▶ _YOUR GOAL_
Only lines that contain the word "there" belong in the answer; copy them from the records below.

▶ _RECORDS FOR PROCESSING_

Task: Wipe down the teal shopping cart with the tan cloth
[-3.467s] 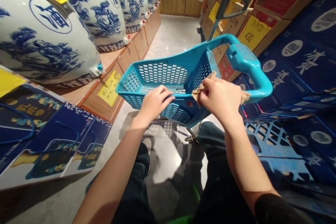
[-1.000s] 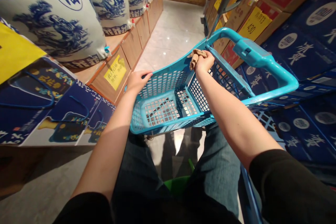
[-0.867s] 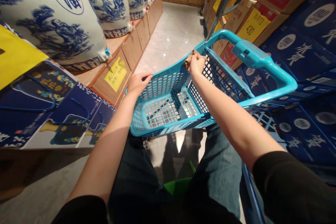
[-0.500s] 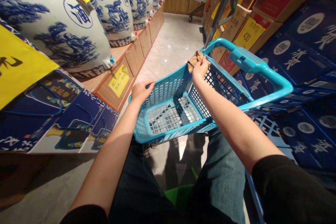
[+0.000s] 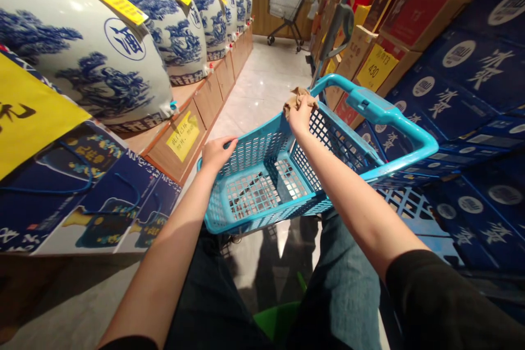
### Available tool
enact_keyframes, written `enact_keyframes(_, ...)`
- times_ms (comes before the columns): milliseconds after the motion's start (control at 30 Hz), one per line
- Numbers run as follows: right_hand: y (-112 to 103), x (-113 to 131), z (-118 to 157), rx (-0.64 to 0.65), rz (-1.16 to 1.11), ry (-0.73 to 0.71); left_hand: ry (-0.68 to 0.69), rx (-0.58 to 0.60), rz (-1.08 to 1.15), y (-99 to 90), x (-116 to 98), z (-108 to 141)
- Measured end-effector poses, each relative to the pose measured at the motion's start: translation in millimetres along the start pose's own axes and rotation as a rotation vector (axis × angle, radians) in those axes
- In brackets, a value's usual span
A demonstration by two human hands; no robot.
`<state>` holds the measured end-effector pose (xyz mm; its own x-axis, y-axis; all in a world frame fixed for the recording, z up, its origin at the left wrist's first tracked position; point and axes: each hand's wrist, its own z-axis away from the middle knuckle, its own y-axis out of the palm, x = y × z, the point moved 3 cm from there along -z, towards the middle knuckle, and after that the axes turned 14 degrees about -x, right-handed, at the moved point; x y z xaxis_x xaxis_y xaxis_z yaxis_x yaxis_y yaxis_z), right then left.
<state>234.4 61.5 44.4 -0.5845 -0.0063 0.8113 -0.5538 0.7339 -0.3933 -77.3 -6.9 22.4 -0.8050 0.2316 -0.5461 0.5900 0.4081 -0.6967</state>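
A blue plastic shopping cart [image 5: 262, 219] stands across in front of me, its basket holding nothing. My left hand [image 5: 218, 153] grips the basket's rim near its far left corner, thumb and fingers over the edge. In my right hand [image 5: 301, 115] is a crumpled brown cloth [image 5: 294, 99], pressed on the rim at the far corner near the handle side. The cart's thick blue handle [image 5: 377, 106] rises to the right of that hand.
Large blue-and-white jars [image 5: 123, 49] line a wooden ledge [image 5: 176, 142] on the left. Blue cartons [image 5: 463, 87] are stacked on the right. A metal cart [image 5: 287, 5] stands down the aisle. Below me is a green object [image 5: 276, 320].
The view has tilted up a little, showing more of the aisle and the metal cart. The right hand and cloth appear slightly further left, still at the same rim corner.
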Motion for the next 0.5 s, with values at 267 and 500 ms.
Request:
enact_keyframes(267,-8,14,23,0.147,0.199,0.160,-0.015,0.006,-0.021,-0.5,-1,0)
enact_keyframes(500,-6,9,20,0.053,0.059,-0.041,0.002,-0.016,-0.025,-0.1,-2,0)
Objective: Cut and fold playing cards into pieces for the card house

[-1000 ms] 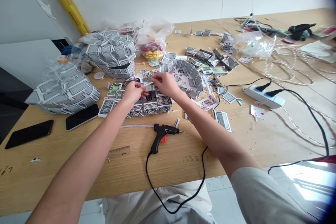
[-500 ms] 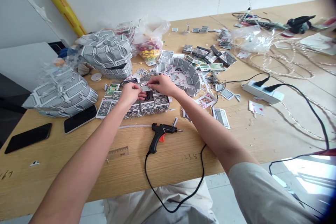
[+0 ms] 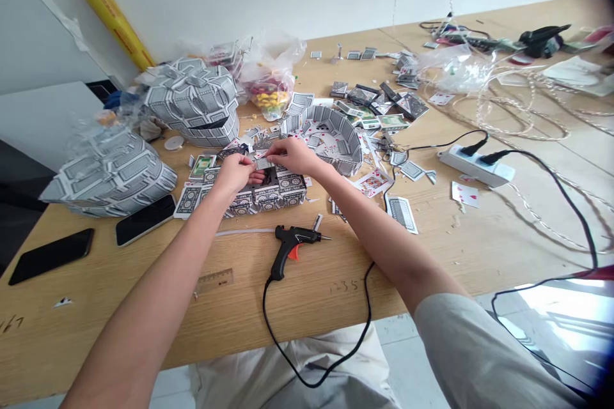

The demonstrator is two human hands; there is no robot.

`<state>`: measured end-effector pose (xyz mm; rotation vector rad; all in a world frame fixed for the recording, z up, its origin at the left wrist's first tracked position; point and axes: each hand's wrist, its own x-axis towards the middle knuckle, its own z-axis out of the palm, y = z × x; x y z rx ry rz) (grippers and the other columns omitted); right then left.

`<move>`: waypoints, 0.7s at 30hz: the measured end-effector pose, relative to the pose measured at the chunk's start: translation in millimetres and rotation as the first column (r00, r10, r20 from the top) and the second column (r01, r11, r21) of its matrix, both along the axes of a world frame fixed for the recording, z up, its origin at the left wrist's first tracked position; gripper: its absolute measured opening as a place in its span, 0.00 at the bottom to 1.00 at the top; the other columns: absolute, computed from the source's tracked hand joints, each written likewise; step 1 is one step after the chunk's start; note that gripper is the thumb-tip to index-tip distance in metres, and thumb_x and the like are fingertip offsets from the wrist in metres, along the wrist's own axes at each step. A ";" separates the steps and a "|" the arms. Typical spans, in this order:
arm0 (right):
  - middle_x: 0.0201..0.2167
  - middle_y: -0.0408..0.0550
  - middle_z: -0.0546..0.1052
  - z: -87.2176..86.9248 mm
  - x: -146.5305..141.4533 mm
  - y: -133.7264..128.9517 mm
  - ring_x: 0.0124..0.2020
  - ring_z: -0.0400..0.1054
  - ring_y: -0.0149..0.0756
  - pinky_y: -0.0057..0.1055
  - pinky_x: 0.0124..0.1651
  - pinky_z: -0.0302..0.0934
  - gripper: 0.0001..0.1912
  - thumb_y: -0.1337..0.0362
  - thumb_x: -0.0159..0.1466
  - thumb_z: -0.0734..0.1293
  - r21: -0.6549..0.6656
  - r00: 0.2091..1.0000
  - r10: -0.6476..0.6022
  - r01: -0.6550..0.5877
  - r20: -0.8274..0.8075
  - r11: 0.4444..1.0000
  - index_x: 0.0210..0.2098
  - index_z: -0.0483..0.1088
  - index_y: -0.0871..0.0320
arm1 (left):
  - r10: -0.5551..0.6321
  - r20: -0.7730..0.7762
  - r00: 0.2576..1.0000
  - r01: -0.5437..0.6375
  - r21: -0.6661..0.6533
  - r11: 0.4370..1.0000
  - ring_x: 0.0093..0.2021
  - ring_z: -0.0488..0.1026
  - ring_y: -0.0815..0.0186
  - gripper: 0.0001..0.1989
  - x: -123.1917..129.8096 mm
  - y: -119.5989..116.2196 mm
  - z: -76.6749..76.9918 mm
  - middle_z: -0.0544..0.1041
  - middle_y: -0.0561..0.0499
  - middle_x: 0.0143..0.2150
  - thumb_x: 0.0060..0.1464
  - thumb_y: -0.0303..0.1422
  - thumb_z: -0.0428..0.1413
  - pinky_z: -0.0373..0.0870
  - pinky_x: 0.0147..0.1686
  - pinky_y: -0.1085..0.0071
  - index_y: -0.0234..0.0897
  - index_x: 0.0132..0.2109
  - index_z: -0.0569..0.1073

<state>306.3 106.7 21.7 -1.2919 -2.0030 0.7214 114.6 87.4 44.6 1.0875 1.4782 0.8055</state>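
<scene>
Between both hands is a small folded playing card (image 3: 262, 163), grey-backed, above a low box-like piece built of dark patterned playing cards (image 3: 281, 197). My left hand (image 3: 238, 172) pinches the card's left side, its lower fingers loosely stretched beneath. From the right, my right hand (image 3: 294, 154) grips the other side between thumb and fingertips. Behind my right hand stands a ring-shaped wall of grey cards (image 3: 338, 131) with loose cards inside. A black hot glue gun (image 3: 292, 244) with an orange trigger lies in front of the box-like piece, nozzle pointing right.
Two card-built baskets (image 3: 112, 172) and two phones (image 3: 144, 220) are at left. A white power strip (image 3: 476, 165) with black plugs sits right. The glue gun's cable (image 3: 316, 385) loops over the front edge. A bag of colourful pieces (image 3: 272, 92), card boxes (image 3: 364, 96) and scraps lie behind.
The small card between my hands has tilted slightly, showing more of its grey back. Both hands stay nearly in place; the whole view has shifted a little.
</scene>
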 end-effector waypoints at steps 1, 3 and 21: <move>0.41 0.50 0.87 0.0 -0.1 0.0 0.41 0.78 0.39 0.35 0.48 0.66 0.07 0.66 0.68 0.72 0.001 1.000 0.000 0.000 0.000 1.000 0.41 0.84 0.58 | -0.002 0.000 1.000 0.002 0.000 1.000 0.25 0.82 0.65 0.13 -0.2 0.2 -0.2 0.81 0.48 0.27 0.67 0.18 0.58 0.83 0.34 0.68 0.37 0.37 0.66; 0.41 0.50 0.87 0.1 -0.2 0.0 0.41 0.78 0.39 0.36 0.48 0.66 0.07 0.66 0.68 0.72 0.003 1.000 0.000 0.000 -0.001 1.000 0.41 0.84 0.58 | -0.007 -0.001 1.000 0.007 0.000 1.000 0.25 0.81 0.65 0.13 -0.3 0.4 -0.5 0.81 0.48 0.27 0.67 0.18 0.57 0.82 0.34 0.69 0.37 0.37 0.65; 0.40 0.51 0.86 -0.6 1.2 0.2 0.40 0.77 0.39 0.35 0.46 0.64 0.07 0.66 0.68 0.72 -0.003 1.000 0.006 -0.006 -0.018 1.000 0.41 0.84 0.60 | -0.029 -0.008 1.000 0.029 0.033 0.999 0.24 0.79 0.68 0.13 -1.1 -4.0 2.7 0.80 0.50 0.26 0.66 0.15 0.54 0.78 0.31 0.73 0.36 0.36 0.66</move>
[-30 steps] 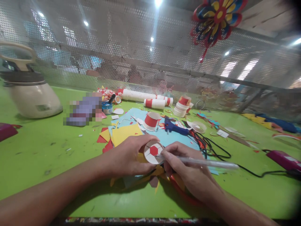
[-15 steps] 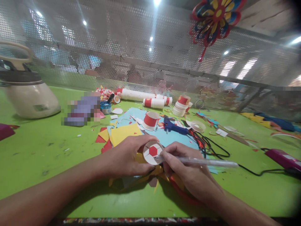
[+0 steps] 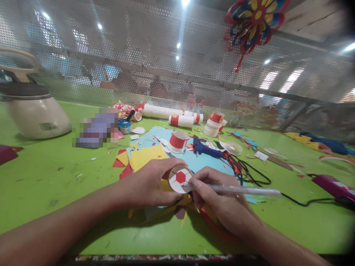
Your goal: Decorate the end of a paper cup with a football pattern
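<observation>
Between thumb and fingers, my left hand grips a paper cup, its round white end facing me with a red hexagon in the middle and thin dark lines running outward. My right hand pinches a clear-barrelled pen, whose tip touches the white disc near its right side. Beyond the hands a red and white paper cup stands on light blue paper. Yellow paper lies beside my left hand. Orange-red scissor handles show partly under my right hand.
A blue glue gun with black cables lies behind my right hand. Stacked cups are at the back, near a blue jar. A beige kettle stands at left, a purple device at right. A paper flower hangs above.
</observation>
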`<state>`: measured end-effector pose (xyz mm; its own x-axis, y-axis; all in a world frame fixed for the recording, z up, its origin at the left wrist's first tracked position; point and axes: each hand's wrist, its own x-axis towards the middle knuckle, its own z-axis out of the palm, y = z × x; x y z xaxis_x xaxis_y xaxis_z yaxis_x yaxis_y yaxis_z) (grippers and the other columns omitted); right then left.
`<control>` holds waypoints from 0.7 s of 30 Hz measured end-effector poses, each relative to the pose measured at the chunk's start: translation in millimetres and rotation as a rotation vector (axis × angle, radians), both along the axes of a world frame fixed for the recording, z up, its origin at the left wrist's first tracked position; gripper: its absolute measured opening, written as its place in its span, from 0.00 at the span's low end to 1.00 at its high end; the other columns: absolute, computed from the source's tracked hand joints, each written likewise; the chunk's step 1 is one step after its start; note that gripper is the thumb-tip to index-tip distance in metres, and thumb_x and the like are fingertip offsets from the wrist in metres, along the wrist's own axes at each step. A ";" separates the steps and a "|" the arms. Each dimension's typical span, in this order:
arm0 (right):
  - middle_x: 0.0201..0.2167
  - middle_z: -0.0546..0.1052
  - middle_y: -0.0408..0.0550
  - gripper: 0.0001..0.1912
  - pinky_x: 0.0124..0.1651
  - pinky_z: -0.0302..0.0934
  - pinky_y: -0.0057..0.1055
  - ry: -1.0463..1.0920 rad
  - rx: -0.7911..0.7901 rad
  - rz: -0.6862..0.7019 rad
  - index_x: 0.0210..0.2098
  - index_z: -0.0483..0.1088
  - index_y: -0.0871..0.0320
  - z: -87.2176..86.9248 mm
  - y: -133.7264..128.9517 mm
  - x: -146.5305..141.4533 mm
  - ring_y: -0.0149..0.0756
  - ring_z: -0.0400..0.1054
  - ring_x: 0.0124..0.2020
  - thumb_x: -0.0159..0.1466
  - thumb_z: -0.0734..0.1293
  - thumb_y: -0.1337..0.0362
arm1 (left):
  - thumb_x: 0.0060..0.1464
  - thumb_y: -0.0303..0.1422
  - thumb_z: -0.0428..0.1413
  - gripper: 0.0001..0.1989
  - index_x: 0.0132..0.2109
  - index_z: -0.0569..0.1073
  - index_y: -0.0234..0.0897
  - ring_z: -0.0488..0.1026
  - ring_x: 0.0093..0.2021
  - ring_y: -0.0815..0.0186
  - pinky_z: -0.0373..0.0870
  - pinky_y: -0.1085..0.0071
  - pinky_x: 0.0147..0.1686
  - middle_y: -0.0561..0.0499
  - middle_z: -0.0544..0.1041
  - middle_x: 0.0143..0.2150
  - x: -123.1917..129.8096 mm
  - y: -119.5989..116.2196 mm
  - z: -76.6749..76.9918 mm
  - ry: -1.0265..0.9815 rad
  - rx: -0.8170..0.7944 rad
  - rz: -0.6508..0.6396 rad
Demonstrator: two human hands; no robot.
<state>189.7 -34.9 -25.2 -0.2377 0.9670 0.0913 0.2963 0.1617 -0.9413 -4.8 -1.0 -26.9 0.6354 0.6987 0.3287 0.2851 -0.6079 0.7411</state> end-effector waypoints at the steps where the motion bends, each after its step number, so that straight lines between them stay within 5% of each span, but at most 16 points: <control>1: 0.17 0.71 0.40 0.10 0.24 0.58 0.25 0.001 0.000 0.002 0.28 0.69 0.59 0.0 -0.1 0.1 0.27 0.64 0.19 0.63 0.64 0.60 | 0.48 0.30 0.59 0.20 0.50 0.69 0.36 0.74 0.43 0.61 0.71 0.67 0.44 0.47 0.76 0.45 0.0 0.0 0.0 -0.002 0.002 0.000; 21: 0.16 0.71 0.39 0.09 0.23 0.58 0.25 -0.007 0.008 0.006 0.27 0.68 0.59 -1.6 0.2 0.1 0.26 0.63 0.18 0.62 0.64 0.63 | 0.49 0.31 0.59 0.19 0.50 0.70 0.37 0.73 0.42 0.61 0.71 0.66 0.44 0.47 0.76 0.44 -1.0 -0.7 1.8 0.017 0.014 0.008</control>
<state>189.9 -34.7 -26.8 -0.2441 0.9648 0.0978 0.3017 0.1714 -0.9379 -5.8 -1.7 -25.2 0.6353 0.6992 0.3280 0.3023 -0.6159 0.7275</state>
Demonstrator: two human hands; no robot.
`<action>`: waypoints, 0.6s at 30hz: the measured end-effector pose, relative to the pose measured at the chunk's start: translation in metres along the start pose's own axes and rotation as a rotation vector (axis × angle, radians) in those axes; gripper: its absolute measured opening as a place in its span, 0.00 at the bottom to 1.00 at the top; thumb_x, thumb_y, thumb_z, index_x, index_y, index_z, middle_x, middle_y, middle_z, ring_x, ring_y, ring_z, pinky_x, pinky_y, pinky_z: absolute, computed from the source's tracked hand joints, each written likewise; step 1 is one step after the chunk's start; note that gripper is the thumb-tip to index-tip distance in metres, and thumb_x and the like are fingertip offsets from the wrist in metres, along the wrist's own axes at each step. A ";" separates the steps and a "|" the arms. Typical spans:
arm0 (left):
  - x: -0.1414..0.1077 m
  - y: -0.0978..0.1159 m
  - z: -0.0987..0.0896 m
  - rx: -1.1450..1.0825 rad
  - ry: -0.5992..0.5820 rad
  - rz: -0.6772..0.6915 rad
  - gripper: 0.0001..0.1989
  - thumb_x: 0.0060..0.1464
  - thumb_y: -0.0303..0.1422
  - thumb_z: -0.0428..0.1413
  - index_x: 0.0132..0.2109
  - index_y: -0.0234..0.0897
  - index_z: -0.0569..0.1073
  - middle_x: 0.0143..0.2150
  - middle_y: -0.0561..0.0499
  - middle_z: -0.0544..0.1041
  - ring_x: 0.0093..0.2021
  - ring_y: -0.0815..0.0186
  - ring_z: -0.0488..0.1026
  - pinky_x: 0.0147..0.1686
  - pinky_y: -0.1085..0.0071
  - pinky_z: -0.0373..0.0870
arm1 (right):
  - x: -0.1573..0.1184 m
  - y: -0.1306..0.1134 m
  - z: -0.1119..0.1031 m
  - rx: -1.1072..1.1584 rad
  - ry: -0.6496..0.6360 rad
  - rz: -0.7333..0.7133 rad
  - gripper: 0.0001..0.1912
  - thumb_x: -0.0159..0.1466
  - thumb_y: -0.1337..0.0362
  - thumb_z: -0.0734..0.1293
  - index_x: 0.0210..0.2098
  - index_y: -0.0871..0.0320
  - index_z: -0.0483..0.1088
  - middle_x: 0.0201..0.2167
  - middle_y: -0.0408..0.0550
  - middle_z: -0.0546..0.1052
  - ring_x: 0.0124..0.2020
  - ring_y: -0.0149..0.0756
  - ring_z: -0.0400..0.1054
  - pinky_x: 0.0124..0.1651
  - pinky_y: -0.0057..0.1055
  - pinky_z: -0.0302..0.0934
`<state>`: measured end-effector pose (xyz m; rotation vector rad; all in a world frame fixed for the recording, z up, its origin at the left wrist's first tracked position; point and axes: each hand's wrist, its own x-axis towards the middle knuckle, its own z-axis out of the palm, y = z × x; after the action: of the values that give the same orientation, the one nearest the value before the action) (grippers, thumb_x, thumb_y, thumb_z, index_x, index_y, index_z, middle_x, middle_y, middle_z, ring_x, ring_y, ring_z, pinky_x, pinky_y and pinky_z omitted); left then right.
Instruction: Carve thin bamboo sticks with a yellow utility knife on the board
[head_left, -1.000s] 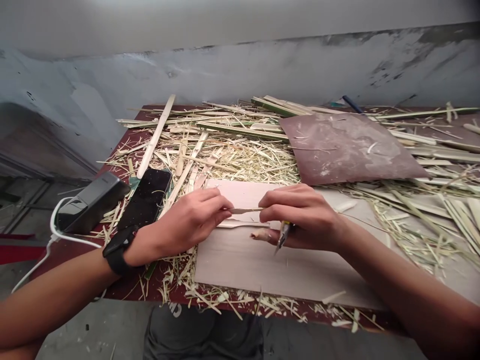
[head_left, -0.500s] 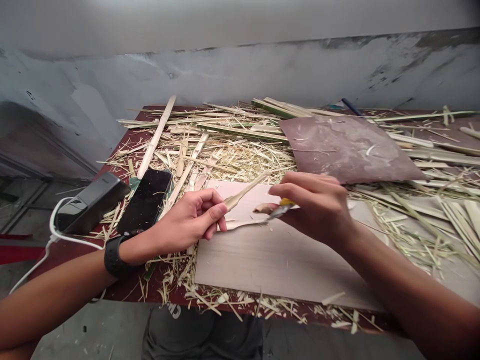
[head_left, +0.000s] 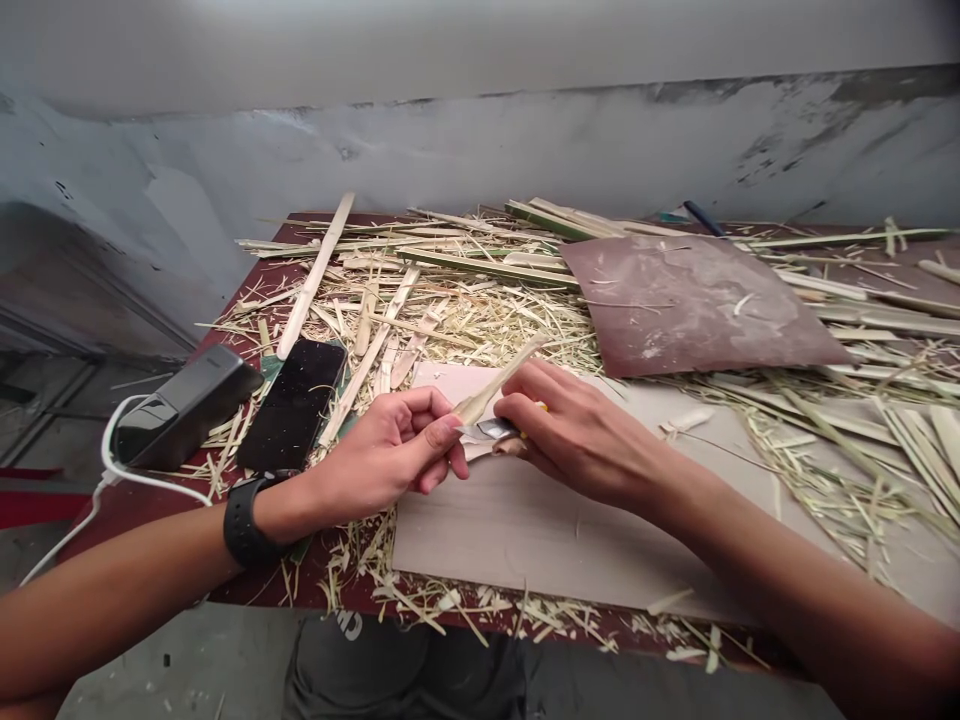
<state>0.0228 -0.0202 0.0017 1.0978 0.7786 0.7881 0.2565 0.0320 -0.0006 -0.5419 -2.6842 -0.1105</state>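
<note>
My left hand [head_left: 409, 445] is closed round a pale, narrow wooden piece [head_left: 499, 382], whose free end points up and to the right. My right hand [head_left: 566, 425] is closed on a knife with a yellow part, mostly hidden in the palm. The knife's metal blade [head_left: 491, 430] lies against the wooden piece, close to my left thumb. Both hands are above a light wooden board [head_left: 510, 530].
A black phone [head_left: 291, 405] and a dark box with a white cable [head_left: 184, 405] are at the left. Shavings [head_left: 510, 320] and wooden strips cover the dark red table. Behind the board lies a brown sheet [head_left: 697, 305].
My right hand has moved left with the knife, bringing the blade up to the wooden piece near my left thumb. My left hand still holds the piece and has shifted slightly right.
</note>
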 end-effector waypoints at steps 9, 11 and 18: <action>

▶ _FINAL ANSWER_
`<state>` holds the measured end-effector pose (xyz mm; its own x-axis, y-axis; all in a world frame fixed for the recording, z up, its origin at the left wrist's first tracked position; point and axes: each hand's wrist, its own z-axis away from the middle knuckle, its own y-axis out of the palm, x = y × z, the point moved 3 cm from there along -z, towards the middle knuckle, and after that the axes turned 14 degrees about -x, right-handed, at the moved point; x y z xaxis_x xaxis_y xaxis_z yaxis_x yaxis_y yaxis_z), right then left.
The demonstrator is two human hands; there is no robot.

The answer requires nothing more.